> **What you will do**
Please repeat the lines below, exactly and only, from the one that holds "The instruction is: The" through the one that holds "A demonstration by".

================================

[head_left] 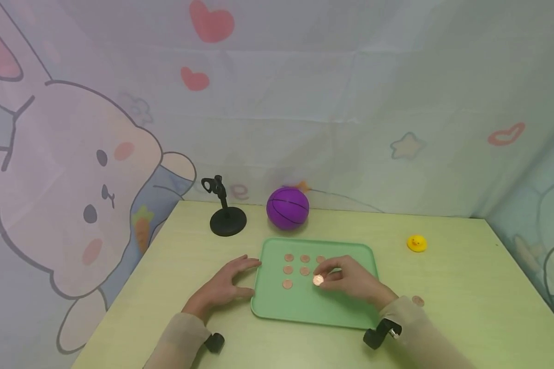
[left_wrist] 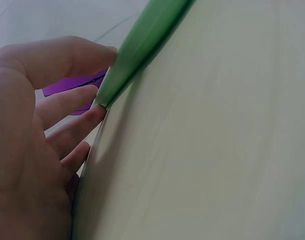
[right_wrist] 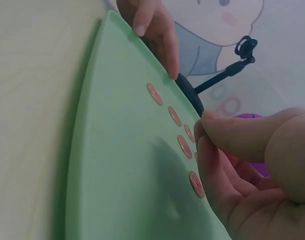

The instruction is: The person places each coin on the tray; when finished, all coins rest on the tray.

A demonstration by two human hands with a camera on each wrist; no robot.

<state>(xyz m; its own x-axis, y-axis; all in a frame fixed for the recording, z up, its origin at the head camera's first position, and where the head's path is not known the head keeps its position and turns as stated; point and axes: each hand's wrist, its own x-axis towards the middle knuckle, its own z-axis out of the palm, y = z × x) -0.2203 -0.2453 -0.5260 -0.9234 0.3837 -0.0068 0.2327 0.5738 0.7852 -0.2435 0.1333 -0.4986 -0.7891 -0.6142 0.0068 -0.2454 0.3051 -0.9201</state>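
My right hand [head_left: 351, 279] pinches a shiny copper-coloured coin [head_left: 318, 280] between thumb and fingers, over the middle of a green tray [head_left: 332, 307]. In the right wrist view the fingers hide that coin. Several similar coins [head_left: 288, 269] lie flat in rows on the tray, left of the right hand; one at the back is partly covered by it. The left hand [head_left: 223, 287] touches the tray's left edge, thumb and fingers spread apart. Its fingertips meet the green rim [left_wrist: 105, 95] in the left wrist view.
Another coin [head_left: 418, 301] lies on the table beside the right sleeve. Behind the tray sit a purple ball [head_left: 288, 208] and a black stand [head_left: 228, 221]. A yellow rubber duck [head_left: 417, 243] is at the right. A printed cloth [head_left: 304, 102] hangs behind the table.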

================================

> **Written solution**
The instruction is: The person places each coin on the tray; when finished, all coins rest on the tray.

A demonstration by two human hands with a camera on each wrist; no robot.

This output is complete.